**Task to complete**
Starting from the line with "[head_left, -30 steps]" and going up to and including the line with "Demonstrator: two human", copy the listing below exactly. Leave all images out.
- - -
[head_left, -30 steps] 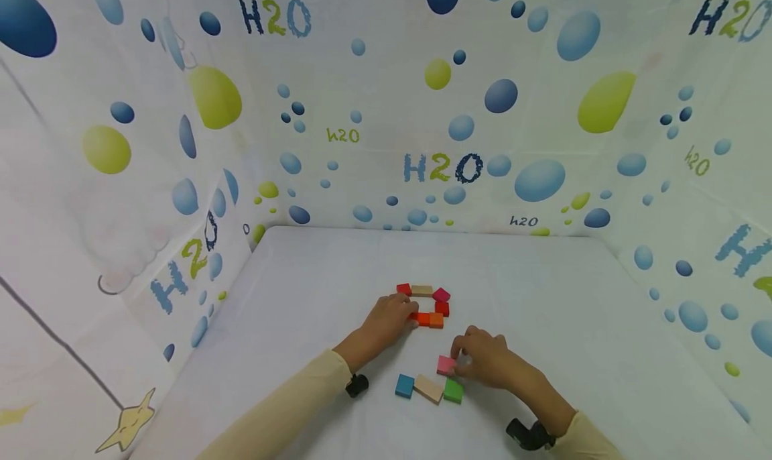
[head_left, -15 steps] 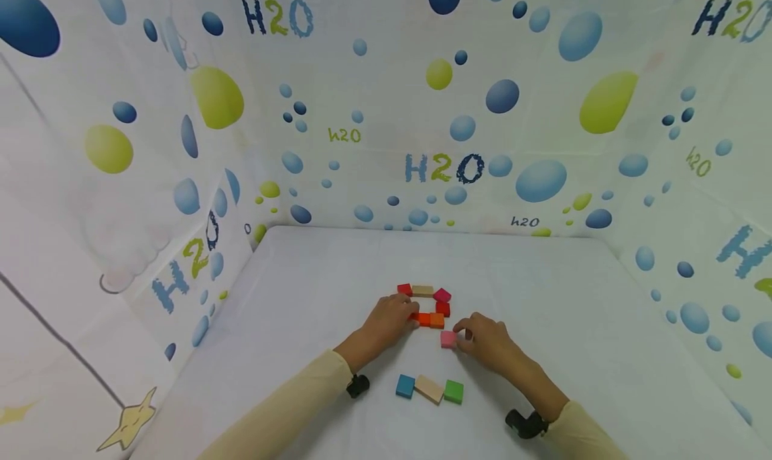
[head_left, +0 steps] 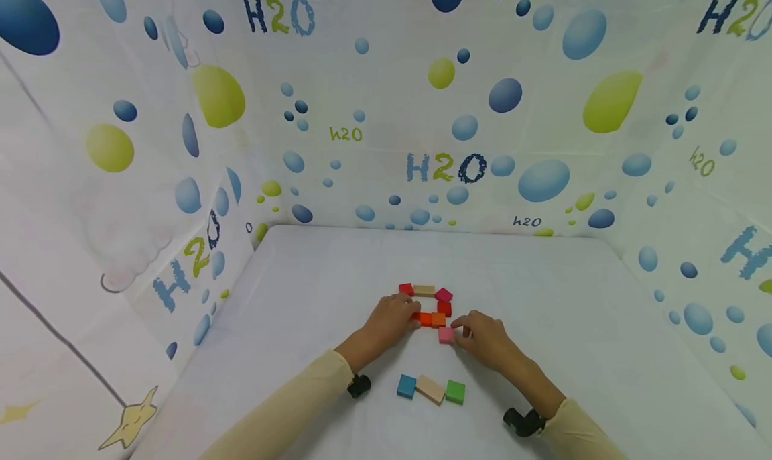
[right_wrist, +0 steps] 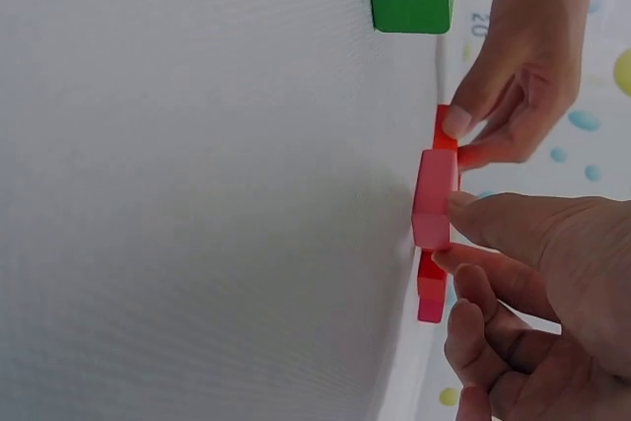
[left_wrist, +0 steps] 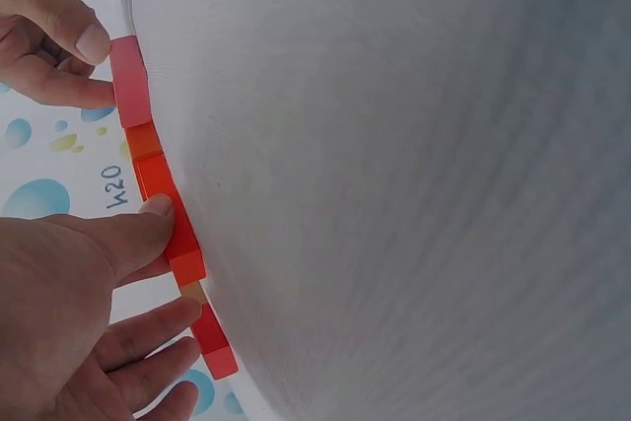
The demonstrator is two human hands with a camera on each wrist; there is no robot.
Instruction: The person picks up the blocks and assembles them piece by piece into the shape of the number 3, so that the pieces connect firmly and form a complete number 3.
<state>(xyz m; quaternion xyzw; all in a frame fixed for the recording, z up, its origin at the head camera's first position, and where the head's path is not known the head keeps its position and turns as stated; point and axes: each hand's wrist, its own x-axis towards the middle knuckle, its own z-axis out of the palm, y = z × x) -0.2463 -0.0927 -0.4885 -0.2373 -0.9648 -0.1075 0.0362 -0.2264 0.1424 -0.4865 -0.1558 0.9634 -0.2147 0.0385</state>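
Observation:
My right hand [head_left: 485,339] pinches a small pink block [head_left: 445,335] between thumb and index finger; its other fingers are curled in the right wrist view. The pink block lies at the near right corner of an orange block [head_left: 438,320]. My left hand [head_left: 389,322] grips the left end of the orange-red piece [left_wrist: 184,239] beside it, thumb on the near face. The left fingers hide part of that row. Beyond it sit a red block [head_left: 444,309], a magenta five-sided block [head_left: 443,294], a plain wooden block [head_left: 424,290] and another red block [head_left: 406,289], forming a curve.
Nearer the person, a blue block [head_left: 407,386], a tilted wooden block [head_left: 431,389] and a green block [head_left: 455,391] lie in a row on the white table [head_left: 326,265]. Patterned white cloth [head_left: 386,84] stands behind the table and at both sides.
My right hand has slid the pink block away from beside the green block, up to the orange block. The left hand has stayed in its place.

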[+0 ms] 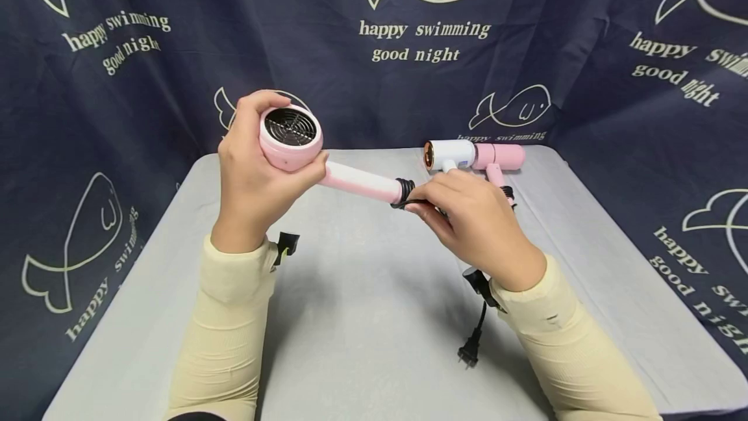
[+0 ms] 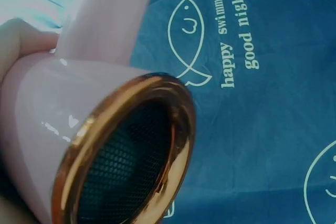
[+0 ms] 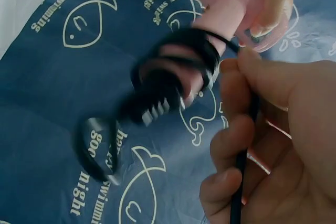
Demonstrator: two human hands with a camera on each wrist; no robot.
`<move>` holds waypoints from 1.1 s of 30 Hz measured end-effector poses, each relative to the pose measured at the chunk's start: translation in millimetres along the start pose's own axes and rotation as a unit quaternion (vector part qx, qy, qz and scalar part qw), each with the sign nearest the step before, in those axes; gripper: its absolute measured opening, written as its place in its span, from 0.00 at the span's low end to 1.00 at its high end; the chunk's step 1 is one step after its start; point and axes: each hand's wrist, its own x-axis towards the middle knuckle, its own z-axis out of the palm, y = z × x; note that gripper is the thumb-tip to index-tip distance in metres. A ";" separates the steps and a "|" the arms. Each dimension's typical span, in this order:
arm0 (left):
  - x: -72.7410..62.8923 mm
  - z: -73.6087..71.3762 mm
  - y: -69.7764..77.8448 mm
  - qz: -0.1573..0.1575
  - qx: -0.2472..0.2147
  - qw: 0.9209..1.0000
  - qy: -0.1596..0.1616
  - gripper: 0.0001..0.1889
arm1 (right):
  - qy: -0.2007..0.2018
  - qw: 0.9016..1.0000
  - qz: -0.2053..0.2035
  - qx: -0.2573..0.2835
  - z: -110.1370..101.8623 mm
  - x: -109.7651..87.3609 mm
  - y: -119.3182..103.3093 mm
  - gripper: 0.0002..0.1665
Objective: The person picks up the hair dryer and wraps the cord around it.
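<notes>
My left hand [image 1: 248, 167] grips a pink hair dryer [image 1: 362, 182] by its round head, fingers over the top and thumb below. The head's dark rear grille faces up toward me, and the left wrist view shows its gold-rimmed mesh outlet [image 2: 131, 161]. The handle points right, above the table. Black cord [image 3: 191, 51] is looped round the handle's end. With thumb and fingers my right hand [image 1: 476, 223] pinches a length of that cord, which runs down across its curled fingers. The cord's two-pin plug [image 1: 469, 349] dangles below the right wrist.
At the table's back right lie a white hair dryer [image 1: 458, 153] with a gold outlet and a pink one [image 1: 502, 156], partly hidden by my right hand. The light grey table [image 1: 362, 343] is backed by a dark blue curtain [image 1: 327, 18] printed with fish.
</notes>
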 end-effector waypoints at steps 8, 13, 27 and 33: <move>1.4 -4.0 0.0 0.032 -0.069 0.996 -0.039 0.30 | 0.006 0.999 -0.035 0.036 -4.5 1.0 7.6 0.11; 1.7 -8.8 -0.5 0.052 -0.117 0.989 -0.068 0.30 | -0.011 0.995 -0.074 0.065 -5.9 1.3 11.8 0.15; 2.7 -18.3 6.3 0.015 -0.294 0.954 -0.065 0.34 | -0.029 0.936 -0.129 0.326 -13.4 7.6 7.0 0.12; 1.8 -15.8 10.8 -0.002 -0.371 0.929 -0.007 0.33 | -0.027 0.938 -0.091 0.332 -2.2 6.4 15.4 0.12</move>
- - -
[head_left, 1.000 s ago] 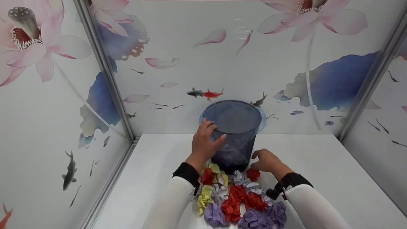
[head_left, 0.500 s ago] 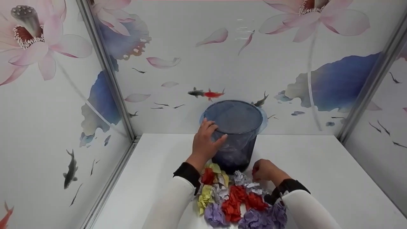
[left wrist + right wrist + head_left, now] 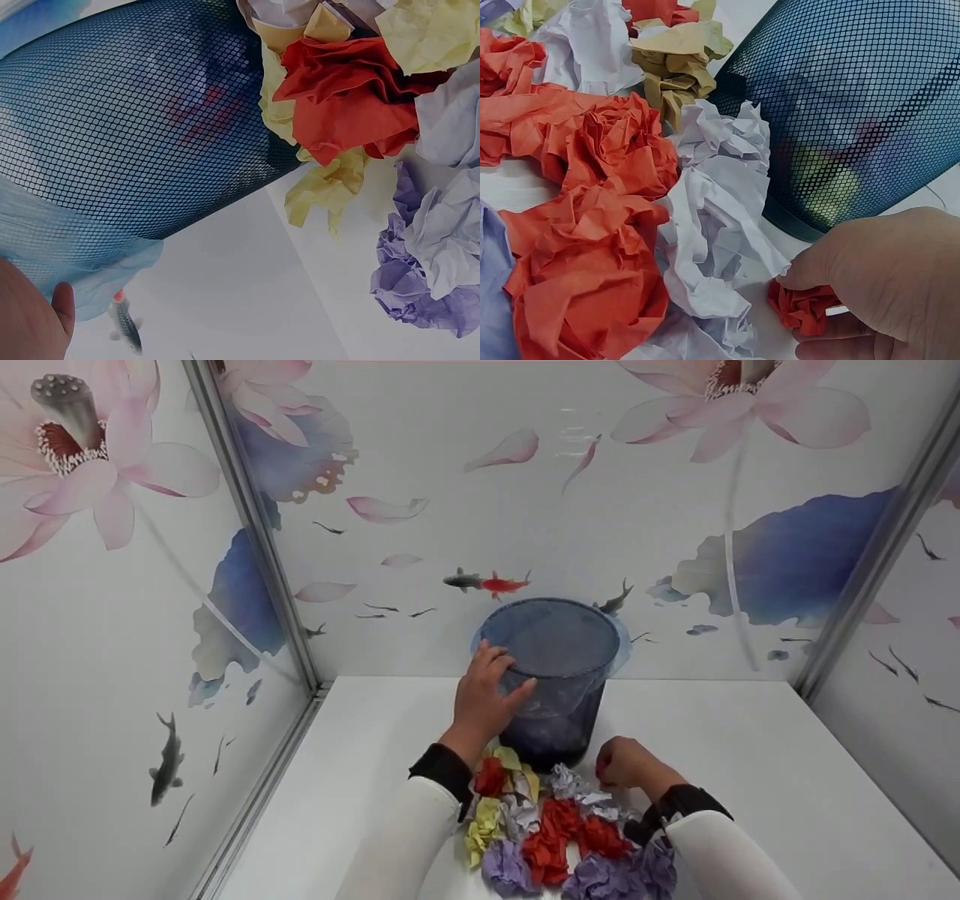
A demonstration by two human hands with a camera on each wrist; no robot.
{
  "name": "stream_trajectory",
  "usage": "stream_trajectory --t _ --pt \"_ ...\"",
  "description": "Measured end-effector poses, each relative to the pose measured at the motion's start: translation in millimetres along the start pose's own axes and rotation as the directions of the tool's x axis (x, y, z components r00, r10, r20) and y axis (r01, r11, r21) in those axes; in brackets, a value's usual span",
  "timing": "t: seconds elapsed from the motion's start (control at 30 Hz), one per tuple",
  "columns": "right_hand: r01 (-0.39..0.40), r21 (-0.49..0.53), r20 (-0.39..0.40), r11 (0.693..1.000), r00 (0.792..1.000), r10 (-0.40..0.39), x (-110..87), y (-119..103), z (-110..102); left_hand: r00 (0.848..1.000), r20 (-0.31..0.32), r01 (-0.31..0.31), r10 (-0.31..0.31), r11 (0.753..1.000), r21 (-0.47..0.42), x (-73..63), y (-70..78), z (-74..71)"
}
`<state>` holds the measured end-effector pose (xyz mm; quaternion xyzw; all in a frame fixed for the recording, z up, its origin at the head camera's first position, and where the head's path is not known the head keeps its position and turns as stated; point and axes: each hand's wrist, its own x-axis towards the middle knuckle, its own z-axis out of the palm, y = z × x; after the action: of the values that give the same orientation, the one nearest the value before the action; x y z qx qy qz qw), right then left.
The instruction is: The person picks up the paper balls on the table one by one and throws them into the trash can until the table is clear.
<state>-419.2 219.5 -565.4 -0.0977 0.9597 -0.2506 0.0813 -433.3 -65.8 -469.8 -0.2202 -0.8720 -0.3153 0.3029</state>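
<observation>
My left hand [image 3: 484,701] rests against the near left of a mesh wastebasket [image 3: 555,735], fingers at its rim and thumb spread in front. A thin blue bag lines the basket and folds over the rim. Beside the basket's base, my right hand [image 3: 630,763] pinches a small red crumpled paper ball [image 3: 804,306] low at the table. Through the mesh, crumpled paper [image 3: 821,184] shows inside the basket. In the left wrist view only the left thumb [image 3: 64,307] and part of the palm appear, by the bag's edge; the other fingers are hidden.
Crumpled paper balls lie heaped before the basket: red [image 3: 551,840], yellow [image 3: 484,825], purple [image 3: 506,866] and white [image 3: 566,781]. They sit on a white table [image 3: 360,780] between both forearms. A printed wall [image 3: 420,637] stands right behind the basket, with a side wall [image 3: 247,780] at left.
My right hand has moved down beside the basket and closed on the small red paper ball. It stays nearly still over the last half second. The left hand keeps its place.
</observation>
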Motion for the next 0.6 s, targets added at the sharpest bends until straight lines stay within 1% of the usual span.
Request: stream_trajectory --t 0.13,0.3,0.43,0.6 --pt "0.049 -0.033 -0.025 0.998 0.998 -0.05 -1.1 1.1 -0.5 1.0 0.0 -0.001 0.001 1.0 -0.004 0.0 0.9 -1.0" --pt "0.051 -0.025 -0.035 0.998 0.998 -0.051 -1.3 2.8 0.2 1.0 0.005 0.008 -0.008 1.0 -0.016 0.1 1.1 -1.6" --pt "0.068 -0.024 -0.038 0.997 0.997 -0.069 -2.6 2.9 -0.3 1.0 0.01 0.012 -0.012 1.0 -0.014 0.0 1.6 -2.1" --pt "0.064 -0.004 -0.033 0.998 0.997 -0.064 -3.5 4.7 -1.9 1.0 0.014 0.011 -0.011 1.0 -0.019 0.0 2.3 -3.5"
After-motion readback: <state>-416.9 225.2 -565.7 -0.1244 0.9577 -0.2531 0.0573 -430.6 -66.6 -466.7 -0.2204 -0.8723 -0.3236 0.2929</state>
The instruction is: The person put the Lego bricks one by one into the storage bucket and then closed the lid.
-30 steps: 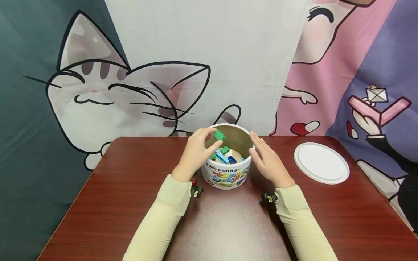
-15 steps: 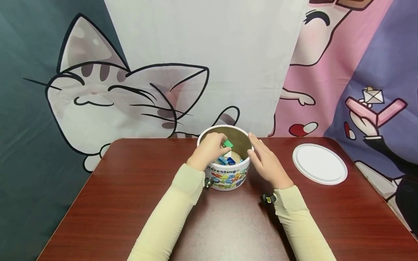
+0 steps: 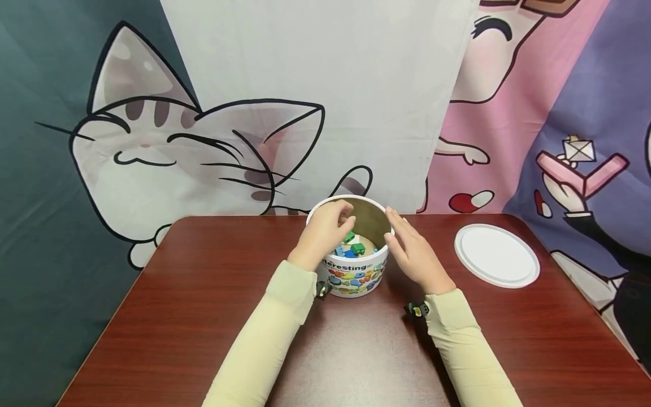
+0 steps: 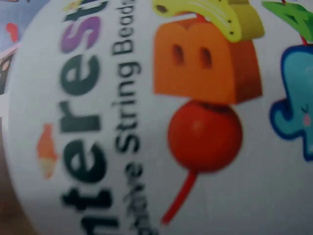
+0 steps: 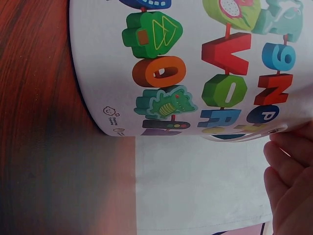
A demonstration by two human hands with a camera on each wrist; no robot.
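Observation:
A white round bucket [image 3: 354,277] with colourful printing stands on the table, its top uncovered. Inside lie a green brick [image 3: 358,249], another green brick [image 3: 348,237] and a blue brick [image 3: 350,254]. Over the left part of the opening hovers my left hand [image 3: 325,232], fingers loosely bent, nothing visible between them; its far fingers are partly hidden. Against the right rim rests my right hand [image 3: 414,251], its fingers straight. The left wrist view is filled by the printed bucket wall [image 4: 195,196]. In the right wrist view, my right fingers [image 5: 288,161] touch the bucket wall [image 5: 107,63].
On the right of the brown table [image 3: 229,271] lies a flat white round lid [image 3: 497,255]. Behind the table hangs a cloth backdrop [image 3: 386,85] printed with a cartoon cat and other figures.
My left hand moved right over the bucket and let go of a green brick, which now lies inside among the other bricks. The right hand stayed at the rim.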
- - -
**Answer to the exercise**
[head_left, -30 steps] 
[head_left, -15 steps] 
[head_left, +0 steps] 
[right_wrist, +0 steps] 
[left_wrist, +0 steps] 
The demonstrator is two human hands with a camera on each wrist; there is no robot.
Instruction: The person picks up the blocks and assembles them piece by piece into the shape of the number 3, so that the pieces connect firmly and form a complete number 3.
<state>(xyz m; quaternion xyzw; all in a frame fixed for the recording, z up, its origin at the head camera's first position, and where the head's path is not known the head keeps its position and turns as stated; point and axes: each hand's wrist, its own x-axis towards the middle knuckle, its own z-axis out of the palm, y = z × x) -0.2463 -0.0927 -0.4885 -0.2373 -0.9648 -0.1075 0.0362 -0.2264 0.1424 -0.4865 -0.1558 0.9634 -0.2147 0.0385</state>
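Observation:
My right hand [head_left: 485,339] pinches a small pink block [head_left: 445,335] between thumb and index finger; its other fingers are curled in the right wrist view. The pink block lies at the near right corner of an orange block [head_left: 438,320]. My left hand [head_left: 389,322] grips the left end of the orange-red piece [left_wrist: 184,239] beside it, thumb on the near face. The left fingers hide part of that row. Beyond it sit a red block [head_left: 444,309], a magenta five-sided block [head_left: 443,294], a plain wooden block [head_left: 424,290] and another red block [head_left: 406,289], forming a curve.
Nearer the person, a blue block [head_left: 407,386], a tilted wooden block [head_left: 431,389] and a green block [head_left: 455,391] lie in a row on the white table [head_left: 326,265]. Patterned white cloth [head_left: 386,84] stands behind the table and at both sides.
My right hand has slid the pink block away from beside the green block, up to the orange block. The left hand has stayed in its place.
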
[+0 ms] 
[+0 ms] 
[+0 ms] 
Demonstrator: two human hands with a camera on each wrist; no robot.

There is nothing more to add to this answer.